**INSTRUCTIONS FOR THE TASK:**
Give the lines below again exactly, starting with the line that holds "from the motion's" and going on through the line that holds "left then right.".

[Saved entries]
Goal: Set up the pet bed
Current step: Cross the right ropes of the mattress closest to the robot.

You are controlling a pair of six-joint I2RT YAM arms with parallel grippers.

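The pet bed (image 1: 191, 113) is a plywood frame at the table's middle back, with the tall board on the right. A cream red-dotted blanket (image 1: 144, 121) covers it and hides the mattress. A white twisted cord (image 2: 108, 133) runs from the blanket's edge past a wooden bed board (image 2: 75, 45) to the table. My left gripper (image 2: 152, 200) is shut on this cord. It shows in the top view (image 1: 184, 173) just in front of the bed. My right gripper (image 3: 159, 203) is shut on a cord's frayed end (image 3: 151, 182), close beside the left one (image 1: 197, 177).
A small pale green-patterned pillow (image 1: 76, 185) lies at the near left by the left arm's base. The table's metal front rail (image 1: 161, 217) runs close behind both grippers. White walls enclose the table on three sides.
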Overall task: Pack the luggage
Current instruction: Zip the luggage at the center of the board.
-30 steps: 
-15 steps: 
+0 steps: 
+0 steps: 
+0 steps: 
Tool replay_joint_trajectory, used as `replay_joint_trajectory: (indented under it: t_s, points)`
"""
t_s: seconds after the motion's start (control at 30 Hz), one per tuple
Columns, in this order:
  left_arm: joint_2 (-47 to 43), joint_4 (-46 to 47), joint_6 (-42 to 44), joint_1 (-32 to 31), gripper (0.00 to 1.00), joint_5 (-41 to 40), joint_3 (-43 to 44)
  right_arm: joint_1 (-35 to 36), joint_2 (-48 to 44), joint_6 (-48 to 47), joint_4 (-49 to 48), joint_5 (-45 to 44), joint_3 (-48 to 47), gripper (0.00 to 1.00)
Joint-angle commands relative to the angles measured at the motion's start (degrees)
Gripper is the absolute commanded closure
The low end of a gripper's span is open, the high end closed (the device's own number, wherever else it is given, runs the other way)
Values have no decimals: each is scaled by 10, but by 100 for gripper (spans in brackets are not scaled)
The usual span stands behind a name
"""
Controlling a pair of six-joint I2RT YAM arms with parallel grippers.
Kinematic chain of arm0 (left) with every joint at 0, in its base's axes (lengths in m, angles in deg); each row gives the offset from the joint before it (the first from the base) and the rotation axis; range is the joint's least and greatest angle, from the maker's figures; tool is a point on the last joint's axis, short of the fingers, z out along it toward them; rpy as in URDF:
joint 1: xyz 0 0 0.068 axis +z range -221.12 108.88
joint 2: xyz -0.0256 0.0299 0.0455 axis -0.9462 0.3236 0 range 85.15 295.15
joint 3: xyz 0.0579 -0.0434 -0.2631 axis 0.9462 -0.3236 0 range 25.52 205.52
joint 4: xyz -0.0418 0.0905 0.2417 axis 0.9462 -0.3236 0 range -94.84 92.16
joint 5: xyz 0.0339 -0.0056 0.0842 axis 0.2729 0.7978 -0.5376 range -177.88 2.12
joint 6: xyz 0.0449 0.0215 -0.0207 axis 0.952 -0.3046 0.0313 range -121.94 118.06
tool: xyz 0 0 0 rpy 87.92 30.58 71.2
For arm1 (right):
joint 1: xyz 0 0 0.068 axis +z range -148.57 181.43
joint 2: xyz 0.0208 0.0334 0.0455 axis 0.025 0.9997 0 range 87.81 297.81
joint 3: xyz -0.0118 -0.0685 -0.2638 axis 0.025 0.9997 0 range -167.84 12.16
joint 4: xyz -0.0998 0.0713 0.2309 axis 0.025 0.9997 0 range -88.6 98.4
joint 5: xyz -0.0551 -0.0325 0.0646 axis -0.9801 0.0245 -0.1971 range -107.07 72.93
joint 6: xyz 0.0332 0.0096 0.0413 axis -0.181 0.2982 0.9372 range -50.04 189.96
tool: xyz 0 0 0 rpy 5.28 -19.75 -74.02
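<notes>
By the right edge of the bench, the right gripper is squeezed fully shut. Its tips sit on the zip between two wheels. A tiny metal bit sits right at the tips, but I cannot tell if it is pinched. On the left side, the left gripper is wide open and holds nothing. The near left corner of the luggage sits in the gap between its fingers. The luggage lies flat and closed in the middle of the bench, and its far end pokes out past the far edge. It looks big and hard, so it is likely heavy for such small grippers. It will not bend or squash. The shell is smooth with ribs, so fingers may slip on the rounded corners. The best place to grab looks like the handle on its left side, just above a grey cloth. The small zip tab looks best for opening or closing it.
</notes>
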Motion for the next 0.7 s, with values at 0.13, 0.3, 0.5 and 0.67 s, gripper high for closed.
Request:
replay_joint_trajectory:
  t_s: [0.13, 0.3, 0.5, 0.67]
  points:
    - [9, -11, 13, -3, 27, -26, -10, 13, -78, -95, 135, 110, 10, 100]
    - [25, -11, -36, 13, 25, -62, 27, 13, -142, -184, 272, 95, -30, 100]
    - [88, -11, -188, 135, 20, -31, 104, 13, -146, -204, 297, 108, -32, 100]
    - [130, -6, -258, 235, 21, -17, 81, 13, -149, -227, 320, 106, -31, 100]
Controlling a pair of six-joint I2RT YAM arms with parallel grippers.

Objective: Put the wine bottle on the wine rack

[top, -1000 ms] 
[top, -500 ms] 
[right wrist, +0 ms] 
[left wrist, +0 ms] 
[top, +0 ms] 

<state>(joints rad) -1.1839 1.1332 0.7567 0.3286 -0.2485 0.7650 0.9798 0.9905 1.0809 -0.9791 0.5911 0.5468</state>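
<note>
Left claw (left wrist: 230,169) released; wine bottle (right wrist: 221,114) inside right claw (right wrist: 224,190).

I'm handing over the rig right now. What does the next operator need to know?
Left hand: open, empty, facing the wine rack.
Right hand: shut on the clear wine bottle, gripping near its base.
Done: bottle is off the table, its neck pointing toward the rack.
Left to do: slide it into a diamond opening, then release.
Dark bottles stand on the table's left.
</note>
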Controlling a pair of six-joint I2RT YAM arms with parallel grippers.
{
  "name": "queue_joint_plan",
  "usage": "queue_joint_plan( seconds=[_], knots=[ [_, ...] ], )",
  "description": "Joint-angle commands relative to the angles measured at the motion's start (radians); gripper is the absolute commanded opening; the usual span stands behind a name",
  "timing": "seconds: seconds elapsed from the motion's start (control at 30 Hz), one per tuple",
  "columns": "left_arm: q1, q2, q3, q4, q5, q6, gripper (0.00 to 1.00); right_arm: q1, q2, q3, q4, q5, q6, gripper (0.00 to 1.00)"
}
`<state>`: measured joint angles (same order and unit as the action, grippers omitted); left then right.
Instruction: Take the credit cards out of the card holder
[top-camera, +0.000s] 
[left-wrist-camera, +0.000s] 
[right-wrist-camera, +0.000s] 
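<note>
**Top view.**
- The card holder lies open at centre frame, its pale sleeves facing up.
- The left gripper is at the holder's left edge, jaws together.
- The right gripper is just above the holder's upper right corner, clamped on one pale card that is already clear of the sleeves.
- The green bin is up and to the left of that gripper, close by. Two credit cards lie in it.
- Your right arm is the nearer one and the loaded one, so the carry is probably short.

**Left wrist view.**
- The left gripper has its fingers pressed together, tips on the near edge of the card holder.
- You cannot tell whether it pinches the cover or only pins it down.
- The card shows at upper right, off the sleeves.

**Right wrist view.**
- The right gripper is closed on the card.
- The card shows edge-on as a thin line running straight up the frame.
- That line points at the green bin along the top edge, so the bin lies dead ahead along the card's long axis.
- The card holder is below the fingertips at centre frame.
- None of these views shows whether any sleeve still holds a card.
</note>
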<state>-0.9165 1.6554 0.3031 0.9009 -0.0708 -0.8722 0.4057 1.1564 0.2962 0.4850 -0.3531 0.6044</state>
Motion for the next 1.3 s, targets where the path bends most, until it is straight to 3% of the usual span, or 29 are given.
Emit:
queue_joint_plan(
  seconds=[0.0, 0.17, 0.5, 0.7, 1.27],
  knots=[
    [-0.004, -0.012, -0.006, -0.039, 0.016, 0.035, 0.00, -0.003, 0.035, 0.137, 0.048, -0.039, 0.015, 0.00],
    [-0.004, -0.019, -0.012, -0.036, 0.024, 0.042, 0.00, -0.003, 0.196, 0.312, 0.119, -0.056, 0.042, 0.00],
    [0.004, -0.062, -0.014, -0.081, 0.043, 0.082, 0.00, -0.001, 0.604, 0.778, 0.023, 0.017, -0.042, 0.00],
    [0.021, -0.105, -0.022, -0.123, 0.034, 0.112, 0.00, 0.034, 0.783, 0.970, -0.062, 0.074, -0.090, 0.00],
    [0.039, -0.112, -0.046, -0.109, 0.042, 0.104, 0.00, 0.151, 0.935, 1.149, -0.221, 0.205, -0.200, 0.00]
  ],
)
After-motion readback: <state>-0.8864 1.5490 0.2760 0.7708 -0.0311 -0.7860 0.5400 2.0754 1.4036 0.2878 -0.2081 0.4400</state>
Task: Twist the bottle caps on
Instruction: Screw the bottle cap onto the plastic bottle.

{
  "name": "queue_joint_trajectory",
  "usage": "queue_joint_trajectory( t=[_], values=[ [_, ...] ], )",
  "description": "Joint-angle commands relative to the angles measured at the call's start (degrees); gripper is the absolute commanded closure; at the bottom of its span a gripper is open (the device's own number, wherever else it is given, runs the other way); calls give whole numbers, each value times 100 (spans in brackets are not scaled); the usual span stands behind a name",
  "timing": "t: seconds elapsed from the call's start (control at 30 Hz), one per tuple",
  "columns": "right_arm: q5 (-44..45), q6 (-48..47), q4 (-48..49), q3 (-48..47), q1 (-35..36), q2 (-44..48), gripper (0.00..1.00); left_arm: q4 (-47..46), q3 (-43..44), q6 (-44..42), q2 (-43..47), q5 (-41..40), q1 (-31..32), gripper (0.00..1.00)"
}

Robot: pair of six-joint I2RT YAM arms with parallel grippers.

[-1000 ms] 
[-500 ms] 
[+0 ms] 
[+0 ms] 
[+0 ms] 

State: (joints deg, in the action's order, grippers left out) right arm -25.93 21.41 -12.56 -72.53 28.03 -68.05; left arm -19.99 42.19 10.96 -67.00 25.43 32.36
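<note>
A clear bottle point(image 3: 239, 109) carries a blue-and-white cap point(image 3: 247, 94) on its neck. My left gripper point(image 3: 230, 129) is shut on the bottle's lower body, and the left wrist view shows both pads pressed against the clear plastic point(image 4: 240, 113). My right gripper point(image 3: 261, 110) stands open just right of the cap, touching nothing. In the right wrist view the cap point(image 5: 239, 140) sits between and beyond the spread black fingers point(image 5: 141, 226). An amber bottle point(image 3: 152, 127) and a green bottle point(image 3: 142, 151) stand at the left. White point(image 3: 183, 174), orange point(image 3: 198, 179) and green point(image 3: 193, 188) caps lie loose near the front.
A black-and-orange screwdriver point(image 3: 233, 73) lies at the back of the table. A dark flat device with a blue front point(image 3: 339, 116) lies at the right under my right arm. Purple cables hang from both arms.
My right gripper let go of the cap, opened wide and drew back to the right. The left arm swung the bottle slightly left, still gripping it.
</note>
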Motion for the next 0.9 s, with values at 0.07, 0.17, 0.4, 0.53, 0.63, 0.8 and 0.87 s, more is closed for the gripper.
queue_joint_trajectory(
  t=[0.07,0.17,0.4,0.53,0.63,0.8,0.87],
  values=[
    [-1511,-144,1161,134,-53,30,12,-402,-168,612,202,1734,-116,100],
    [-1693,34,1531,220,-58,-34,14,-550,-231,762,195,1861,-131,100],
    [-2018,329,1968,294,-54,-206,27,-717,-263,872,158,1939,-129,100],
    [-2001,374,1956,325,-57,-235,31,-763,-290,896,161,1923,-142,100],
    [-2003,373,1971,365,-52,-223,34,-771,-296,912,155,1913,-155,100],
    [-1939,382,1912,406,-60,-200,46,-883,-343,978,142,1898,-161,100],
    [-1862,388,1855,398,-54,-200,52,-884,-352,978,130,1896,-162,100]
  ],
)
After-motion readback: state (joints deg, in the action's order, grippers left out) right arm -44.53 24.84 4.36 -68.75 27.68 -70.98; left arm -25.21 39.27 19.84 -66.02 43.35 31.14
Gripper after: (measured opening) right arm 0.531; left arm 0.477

**ANSWER TO THIS TASK:**
  "timing": "seconds: seconds elapsed from the motion's start (control at 30 Hz), one per tuple",
  "columns": "left_arm: q1, q2, q3, q4, q5, q6, gripper (0.00 to 1.00); right_arm: q1, q2, q3, q4, q5, q6, gripper (0.00 to 1.00)"
}
`<state>`: measured joint angles (same order and unit as the action, grippers omitted); left then right.

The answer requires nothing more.